Nursing the Mary Sue Back to Reality

The Mary Sue character isn't some gross, obscene character that only the most incompetent people write. She has a name because so many passionate writers have written her at some point. If you have a Mary Sue character, you're probably normal.

In an effort to fix the Mary Sue, some writers try to take her traits (some or all) to the far opposite, creating what is called an "Anti-Sue," which really isn't much better. I talked about this similar thing happening in my post The "Twins as Clones" Writing Epidemic, where in an effort to differentiate twin characters, the author tries to make them extreme opposites. This can be just as cartoony and unrealistic.

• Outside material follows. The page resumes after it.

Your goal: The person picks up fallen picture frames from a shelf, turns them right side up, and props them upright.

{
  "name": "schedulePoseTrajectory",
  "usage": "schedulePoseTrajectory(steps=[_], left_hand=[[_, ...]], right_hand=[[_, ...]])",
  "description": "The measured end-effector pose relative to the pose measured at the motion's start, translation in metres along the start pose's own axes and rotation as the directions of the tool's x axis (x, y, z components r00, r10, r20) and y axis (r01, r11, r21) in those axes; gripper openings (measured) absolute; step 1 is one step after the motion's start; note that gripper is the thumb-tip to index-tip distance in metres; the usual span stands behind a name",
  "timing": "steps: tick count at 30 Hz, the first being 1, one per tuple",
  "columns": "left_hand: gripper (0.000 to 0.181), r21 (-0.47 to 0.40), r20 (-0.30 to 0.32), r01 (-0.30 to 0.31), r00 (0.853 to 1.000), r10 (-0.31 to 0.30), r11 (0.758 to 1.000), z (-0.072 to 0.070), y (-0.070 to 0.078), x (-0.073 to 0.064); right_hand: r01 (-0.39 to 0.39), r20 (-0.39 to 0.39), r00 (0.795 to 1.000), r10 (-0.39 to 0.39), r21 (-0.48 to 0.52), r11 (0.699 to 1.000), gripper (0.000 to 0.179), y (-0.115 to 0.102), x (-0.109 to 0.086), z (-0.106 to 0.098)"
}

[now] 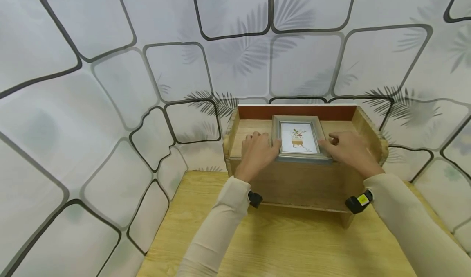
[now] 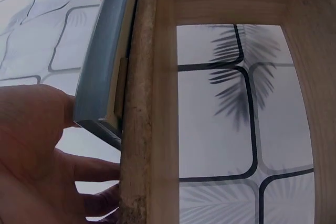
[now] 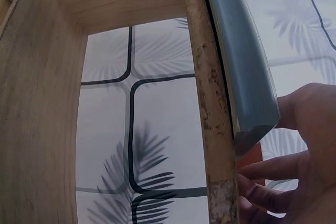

If you really love your Mary Sue character and can't part with her, you are free to keep some of her traits and abilities. But in order to create a more rounded, likeable, believable character, you need to be her best friend, brother, love interest, or mysterious stranger that nurses her back to the real world--or at the least the real fiction world.

Some of these things may seem straightforward when you start looking at them. If she's crying a lot, cut the crying. Excessive crying often happens in stories when the author is trying too hard to create sympathy for the character, instead of empathy. But true empathetic emotional power often comes from focusing on and rendering what causes those feelings rather than only on the feelings themselves.

If everyone loves her inexplicably, change it. However, be careful not to make the only people who don't like her rude, unlikeable, and unsympathetic, which is another telltale of a Mary Sue in a story.

Cut the clumsiness and give her a flaw that is more unusual.

If she's passive, make her more active in the story and in solving problems. She can fail, fail, and fail again, but in her sphere of power, she should at least be trying, and if she's not, show us a clever reason why. For example, in M. Night Shyalaman's most recent movie, Split, the protagonist is a very passive, young female. But not only do we learn multiple reasons why she is so passive (and they're legitimate), but we see that in reality, she does have a plan, but it's quiet, subtle, and requires waiting for the perfect moment.

If everyone bends over backwards for her, give the secondary and side characters their own lives, and moments where they chose their own lives over hers.

Ultimately, though, perhaps the most effective way to nurse a Mary Sue is to brainstorm not broader, but deeper. Don't make her more broad by adding more and more things to her; instead, dig deeper and deeper into her psychologically and explore interesting inner thoughts, motivations, fears, and contradictions, and how those things manifest themselves outwardly and in the story. Brainstorm and brainstorm and brainstorm some more, because the cliches are always what come to mind first, and if there is one thing about nursing a Mary Sue to reality, it's moving beyond cliches.